▸ WHAT YOU SHOULD DO
Somewhere below are a line with "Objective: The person" and a later line with "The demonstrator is". Output exactly those lines and all lines between them.

▸ DATA SECTION
******************************
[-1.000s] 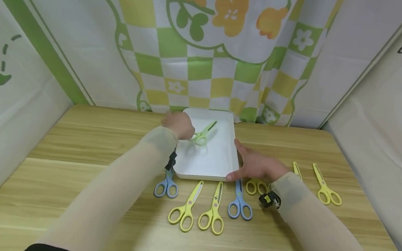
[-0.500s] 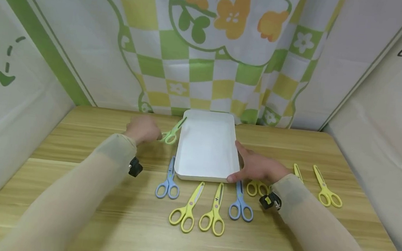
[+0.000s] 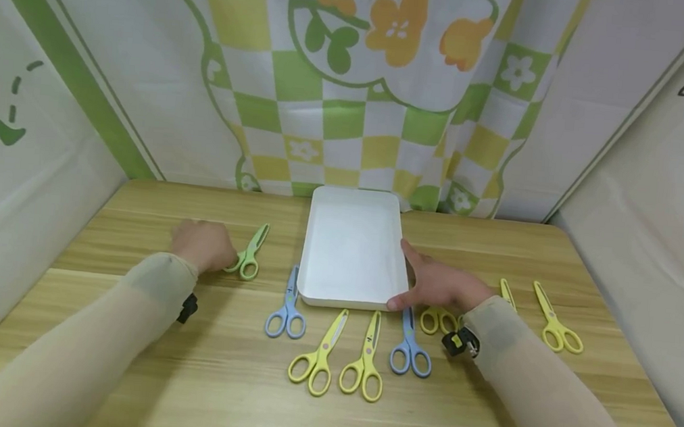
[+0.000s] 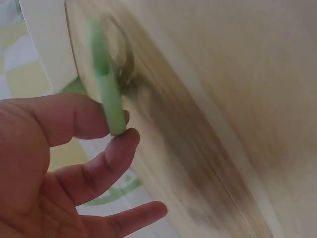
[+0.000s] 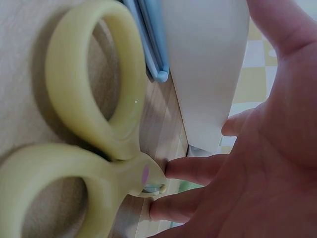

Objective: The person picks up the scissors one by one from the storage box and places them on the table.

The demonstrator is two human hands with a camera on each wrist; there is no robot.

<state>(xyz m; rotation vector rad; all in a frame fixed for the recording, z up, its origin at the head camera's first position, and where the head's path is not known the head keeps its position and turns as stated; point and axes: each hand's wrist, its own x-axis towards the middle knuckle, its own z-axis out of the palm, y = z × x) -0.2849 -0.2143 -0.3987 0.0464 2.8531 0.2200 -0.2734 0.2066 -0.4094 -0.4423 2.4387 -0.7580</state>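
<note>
My left hand [image 3: 201,245] pinches a handle loop of the light green scissors [image 3: 257,240] between thumb and fingers, left of the white tray [image 3: 351,248]. In the left wrist view the green scissors [image 4: 114,109] look blurred, their blades tilted above the tabletop. My right hand [image 3: 442,283] spreads against the tray's right side, thumb at its near right corner, fingers loosely extended. Beside those fingers, yellow scissors [image 5: 131,173] lie on the table, partly covered by the right wrist in the head view. Nothing lies inside the tray.
Blue scissors [image 3: 290,297] lie left of the tray, another blue pair [image 3: 407,334] at its near right corner. Two yellow pairs lie in front, one being yellow scissors [image 3: 323,347]. More yellow scissors [image 3: 552,321] lie far right. A checkered curtain [image 3: 344,119] hangs behind.
My left hand has carried the green scissors from over the tray leftward and toward me, to above the table's left side. The right hand stays at the tray.
</note>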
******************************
▸ WRITTEN SOLUTION
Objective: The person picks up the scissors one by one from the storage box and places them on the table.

The demonstrator is two human hands with a camera on each wrist; there is no robot.

Nothing further is needed for the exercise.